++++ COLLECTED DATA
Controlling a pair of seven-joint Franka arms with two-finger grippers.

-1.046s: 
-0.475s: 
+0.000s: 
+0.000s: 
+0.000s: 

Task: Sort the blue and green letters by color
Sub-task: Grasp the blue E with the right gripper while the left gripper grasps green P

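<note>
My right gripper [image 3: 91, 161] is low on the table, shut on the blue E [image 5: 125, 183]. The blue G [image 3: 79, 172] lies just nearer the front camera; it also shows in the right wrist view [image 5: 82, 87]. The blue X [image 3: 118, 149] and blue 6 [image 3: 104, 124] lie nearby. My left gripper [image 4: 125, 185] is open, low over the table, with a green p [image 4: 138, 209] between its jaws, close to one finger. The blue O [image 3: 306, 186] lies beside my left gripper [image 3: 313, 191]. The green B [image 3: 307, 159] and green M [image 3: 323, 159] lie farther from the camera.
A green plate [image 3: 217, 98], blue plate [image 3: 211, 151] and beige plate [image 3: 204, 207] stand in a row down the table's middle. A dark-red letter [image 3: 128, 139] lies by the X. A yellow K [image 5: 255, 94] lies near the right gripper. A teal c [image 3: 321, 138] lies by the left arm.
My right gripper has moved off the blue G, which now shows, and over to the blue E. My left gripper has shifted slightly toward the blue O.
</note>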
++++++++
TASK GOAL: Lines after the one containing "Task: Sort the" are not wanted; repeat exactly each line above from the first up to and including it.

RESULT FOR THIS EXERCISE:
Controlling a pair of seven-joint Franka arms with two-finger grippers.

-1.046s: 
-0.475s: 
+0.000s: 
+0.000s: 
+0.000s: 

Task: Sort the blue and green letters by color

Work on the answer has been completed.